Goal of the exercise: From the entries below, return only the lines starting at the one that contains "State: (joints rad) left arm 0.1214" and ending at the one that contains "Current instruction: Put", exactly as they stand.

Provided information:
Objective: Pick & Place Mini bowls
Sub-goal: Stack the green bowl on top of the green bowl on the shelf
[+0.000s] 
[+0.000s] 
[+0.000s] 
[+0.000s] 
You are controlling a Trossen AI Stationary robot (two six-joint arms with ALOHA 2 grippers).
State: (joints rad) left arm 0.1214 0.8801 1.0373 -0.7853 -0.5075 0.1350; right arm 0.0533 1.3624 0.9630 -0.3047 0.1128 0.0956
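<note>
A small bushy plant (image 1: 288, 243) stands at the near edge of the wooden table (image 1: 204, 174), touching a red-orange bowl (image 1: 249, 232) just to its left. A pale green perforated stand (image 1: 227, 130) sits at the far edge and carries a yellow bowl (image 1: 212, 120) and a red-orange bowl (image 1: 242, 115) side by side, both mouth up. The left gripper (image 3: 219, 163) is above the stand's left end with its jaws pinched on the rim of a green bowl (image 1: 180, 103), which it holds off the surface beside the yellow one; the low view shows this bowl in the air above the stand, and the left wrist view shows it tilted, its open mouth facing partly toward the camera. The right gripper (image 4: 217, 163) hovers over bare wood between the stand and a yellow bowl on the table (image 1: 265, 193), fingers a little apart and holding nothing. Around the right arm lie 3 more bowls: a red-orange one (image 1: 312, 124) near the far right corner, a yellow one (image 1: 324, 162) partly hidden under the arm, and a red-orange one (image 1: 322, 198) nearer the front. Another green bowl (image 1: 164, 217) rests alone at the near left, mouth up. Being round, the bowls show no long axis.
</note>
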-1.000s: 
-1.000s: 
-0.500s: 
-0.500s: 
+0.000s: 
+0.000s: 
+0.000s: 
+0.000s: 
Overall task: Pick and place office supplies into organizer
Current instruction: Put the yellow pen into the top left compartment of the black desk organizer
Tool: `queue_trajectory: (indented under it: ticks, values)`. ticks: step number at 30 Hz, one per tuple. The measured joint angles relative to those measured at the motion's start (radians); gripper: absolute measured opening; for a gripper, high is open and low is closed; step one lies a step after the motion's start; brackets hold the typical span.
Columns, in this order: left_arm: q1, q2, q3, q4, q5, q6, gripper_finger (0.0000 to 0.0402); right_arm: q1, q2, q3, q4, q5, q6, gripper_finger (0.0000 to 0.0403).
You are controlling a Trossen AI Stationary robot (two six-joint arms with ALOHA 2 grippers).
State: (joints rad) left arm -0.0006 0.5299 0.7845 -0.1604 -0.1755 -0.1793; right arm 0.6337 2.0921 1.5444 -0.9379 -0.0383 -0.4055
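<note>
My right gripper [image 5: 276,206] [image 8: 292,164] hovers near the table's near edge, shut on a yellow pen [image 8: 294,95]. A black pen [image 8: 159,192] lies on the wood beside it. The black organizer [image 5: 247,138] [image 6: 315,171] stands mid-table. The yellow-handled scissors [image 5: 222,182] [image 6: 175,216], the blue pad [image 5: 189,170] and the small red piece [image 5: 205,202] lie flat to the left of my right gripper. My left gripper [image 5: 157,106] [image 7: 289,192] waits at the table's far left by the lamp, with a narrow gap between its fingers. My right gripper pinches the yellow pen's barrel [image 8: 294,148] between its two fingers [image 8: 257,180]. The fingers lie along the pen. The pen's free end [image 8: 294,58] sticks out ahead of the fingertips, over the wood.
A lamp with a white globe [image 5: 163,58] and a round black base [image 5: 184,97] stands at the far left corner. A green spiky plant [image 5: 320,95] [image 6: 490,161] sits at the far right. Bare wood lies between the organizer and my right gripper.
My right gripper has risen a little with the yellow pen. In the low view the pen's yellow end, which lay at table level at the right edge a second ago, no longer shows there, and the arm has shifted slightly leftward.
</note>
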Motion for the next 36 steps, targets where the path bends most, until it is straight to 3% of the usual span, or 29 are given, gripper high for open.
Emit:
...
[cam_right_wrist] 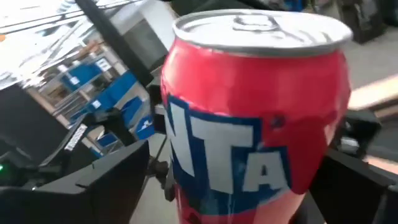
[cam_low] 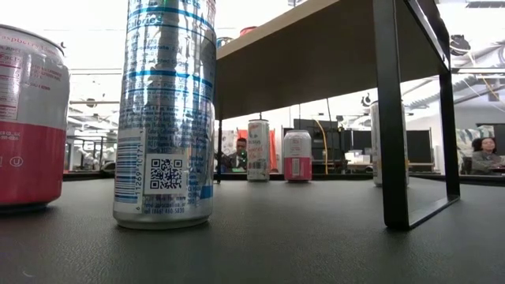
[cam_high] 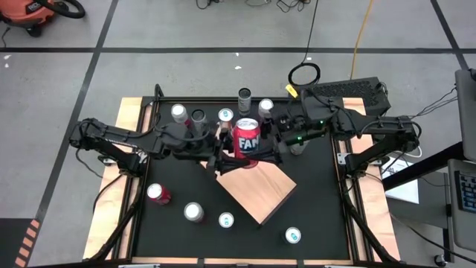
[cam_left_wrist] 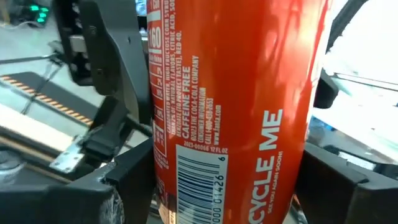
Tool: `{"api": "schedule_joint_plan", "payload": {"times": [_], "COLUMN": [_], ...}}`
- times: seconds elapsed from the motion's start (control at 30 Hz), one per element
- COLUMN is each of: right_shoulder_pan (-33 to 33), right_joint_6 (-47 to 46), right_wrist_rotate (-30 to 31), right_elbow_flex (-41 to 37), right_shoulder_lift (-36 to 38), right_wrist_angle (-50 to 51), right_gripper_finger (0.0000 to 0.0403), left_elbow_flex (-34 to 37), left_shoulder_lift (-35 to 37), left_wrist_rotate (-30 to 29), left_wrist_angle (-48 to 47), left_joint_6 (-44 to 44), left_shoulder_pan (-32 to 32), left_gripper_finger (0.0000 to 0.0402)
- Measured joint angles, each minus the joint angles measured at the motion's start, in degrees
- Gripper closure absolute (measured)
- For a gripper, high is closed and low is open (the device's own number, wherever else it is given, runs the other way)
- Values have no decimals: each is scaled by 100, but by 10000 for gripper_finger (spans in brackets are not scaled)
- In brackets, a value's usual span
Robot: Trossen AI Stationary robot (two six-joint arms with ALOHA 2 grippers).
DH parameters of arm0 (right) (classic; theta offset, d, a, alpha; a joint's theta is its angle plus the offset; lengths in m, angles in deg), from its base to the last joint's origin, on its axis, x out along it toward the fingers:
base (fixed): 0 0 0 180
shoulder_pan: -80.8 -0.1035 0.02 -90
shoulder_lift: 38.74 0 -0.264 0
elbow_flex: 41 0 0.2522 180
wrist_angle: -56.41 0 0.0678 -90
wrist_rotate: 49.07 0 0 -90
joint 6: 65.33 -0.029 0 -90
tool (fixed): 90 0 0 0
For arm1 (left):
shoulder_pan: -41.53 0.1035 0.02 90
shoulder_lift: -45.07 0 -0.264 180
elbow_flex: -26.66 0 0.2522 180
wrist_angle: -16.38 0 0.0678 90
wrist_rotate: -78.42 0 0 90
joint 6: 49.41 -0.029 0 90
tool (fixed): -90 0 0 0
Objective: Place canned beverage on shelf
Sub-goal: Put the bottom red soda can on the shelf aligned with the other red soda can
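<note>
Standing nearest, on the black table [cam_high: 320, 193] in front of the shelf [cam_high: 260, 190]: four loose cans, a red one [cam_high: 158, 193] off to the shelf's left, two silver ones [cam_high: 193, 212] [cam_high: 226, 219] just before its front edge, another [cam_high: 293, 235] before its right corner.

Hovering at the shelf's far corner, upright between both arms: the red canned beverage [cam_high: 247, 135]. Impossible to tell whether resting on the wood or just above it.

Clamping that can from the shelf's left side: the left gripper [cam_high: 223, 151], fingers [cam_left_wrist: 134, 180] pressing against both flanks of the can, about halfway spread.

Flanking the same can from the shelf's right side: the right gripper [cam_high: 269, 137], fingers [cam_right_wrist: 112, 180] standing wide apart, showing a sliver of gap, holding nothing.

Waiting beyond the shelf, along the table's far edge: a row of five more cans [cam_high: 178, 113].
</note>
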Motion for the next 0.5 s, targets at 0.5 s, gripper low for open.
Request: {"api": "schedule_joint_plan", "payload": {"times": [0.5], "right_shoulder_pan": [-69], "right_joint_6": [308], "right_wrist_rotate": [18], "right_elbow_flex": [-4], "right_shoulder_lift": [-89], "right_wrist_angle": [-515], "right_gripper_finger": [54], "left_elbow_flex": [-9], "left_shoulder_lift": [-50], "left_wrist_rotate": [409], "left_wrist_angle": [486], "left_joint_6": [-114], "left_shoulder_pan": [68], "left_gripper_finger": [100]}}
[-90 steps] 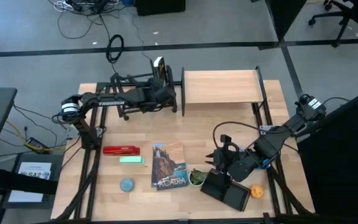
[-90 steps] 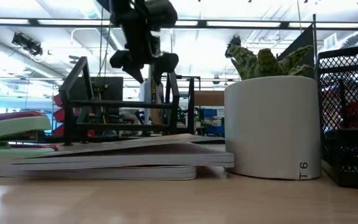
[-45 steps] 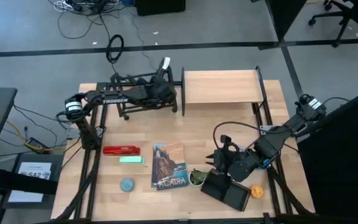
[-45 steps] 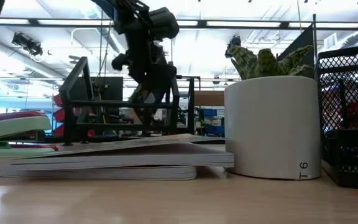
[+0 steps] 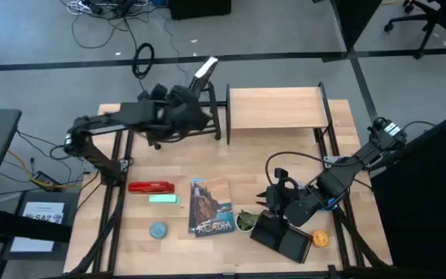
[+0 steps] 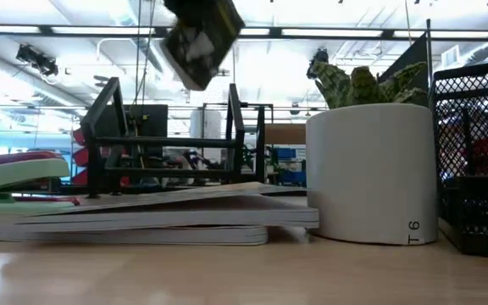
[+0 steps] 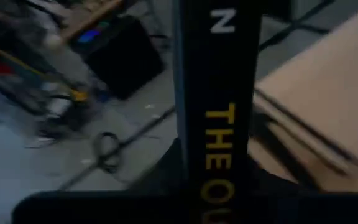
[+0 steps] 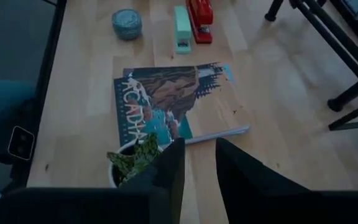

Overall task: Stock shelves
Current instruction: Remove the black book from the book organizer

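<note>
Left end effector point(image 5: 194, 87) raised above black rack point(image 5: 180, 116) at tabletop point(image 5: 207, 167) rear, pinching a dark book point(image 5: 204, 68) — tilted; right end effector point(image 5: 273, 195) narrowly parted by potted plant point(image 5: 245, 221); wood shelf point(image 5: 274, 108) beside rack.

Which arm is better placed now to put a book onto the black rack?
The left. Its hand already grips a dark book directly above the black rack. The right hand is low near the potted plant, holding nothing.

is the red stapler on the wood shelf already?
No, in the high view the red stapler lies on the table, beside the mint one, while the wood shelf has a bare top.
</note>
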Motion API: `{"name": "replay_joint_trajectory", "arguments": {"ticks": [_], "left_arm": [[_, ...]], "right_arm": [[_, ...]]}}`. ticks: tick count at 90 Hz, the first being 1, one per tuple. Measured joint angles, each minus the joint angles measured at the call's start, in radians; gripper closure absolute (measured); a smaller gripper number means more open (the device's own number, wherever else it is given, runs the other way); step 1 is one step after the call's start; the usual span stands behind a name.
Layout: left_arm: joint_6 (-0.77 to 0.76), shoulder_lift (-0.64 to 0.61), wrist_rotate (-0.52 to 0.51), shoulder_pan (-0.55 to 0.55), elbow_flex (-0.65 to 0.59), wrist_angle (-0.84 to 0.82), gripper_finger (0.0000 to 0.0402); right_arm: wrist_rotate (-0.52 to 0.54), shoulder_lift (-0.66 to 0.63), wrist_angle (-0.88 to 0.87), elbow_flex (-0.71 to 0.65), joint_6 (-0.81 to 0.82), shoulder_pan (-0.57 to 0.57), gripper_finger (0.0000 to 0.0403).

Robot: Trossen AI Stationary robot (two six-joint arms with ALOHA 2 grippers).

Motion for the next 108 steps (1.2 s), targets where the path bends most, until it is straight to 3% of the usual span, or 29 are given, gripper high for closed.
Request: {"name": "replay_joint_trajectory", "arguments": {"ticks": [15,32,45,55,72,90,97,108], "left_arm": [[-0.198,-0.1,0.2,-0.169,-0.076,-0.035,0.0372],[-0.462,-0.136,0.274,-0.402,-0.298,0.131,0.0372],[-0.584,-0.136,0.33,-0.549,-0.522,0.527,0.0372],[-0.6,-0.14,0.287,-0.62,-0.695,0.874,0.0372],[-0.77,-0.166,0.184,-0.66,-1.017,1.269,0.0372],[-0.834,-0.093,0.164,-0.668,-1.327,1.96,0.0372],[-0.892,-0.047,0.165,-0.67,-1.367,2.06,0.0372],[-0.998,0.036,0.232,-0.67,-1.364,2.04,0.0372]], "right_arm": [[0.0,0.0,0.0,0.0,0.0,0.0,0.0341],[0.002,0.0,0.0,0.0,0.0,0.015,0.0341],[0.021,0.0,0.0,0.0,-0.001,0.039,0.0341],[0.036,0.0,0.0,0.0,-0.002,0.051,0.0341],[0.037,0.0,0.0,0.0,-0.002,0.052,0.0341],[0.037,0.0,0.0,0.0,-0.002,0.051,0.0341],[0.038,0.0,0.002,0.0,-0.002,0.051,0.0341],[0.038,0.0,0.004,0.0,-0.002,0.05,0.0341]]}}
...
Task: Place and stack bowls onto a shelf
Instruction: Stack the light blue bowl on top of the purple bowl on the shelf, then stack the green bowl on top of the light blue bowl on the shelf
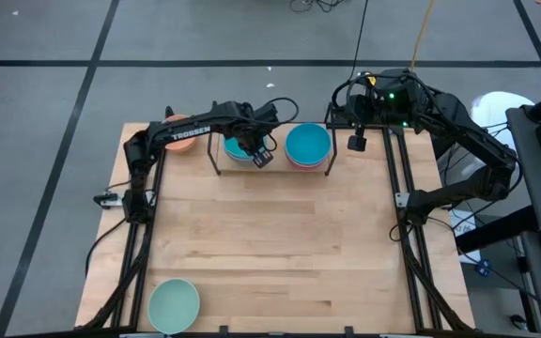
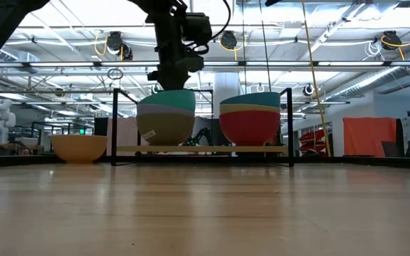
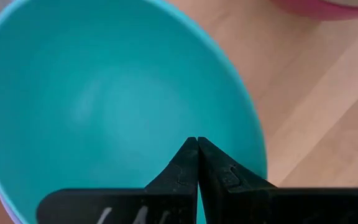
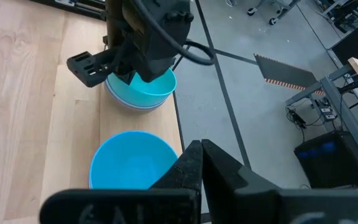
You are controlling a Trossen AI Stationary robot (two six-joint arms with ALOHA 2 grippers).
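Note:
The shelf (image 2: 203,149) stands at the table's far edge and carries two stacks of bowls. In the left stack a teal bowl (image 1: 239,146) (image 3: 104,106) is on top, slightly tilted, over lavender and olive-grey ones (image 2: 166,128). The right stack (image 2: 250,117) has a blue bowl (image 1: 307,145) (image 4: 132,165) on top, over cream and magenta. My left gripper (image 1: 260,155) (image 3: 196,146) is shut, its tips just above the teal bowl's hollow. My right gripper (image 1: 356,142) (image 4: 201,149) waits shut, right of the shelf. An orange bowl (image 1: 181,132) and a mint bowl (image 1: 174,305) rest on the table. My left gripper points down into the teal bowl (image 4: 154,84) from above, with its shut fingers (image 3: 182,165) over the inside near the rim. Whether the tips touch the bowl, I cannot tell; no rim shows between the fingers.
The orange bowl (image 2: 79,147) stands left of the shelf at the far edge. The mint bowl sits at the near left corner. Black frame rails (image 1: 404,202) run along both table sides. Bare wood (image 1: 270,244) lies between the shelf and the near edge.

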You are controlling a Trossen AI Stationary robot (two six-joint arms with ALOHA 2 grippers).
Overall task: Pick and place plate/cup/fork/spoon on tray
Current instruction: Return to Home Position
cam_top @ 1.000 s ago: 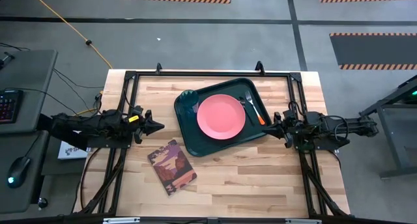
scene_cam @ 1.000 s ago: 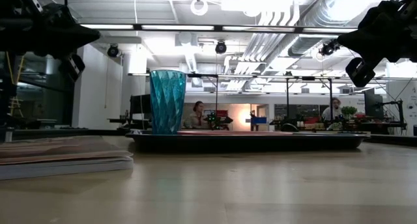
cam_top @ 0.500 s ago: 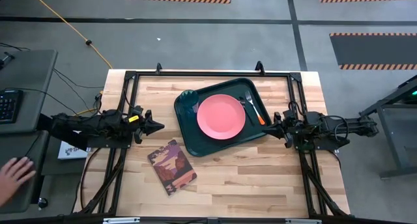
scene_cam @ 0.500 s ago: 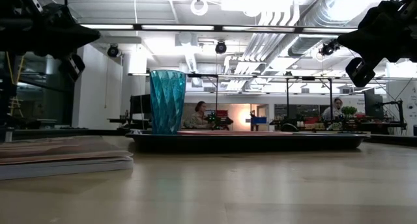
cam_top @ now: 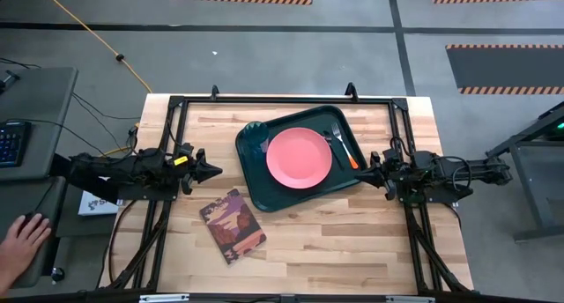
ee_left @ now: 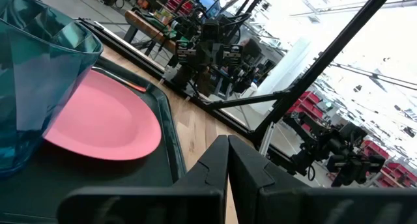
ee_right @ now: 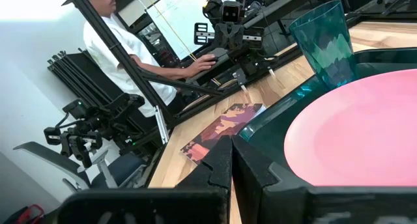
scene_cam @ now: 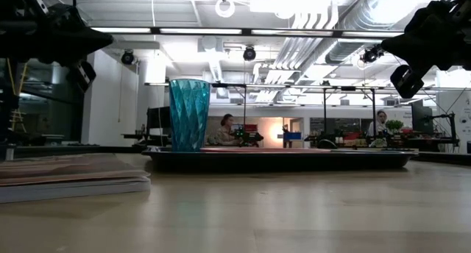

The answer:
State: (joints rad) left arm 0.1214 0.8801 1.0373 -0.7853 -0.5075 0.1350; right arm 0.0533 1.3624 0.9630 -0.3047 0.1128 0.0956
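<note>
A small bushy plant (image 1: 288, 243) stands at the near edge of the wooden table (image 1: 204, 174), touching a red-orange bowl (image 1: 249, 232) just to its left. A pale green perforated stand (image 1: 227, 130) sits at the far edge and carries a yellow bowl (image 1: 212, 120) and a red-orange bowl (image 1: 242, 115) side by side, both mouth up. The left gripper (image 3: 219, 163) is above the stand's left end with its jaws pinched on the rim of a green bowl (image 1: 180, 103), which it holds off the surface beside the yellow one; the low view shows this bowl in the air above the stand, and the left wrist view shows it tilted, its open mouth facing partly toward the camera. The right gripper (image 4: 217, 163) hovers over bare wood between the stand and a yellow bowl on the table (image 1: 265, 193), fingers a little apart and holding nothing. Around the right arm lie 3 more bowls: a red-orange one (image 1: 312, 124) near the far right corner, a yellow one (image 1: 324, 162) partly hidden under the arm, and a red-orange one (image 1: 322, 198) nearer the front. Another green bowl (image 1: 164, 217) rests alone at the near left, mouth up. Being round, the bowls show no long axis.
</note>
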-1.000s: 
-1.000s: 
-0.500s: 
-0.500s: 
+0.000s: 
+0.000s: 
+0.000s: 
+0.000s: 
Overall task: Pick and place office supplies into organizer
Current instruction: Put the yellow pen into the top left compartment of the black desk organizer

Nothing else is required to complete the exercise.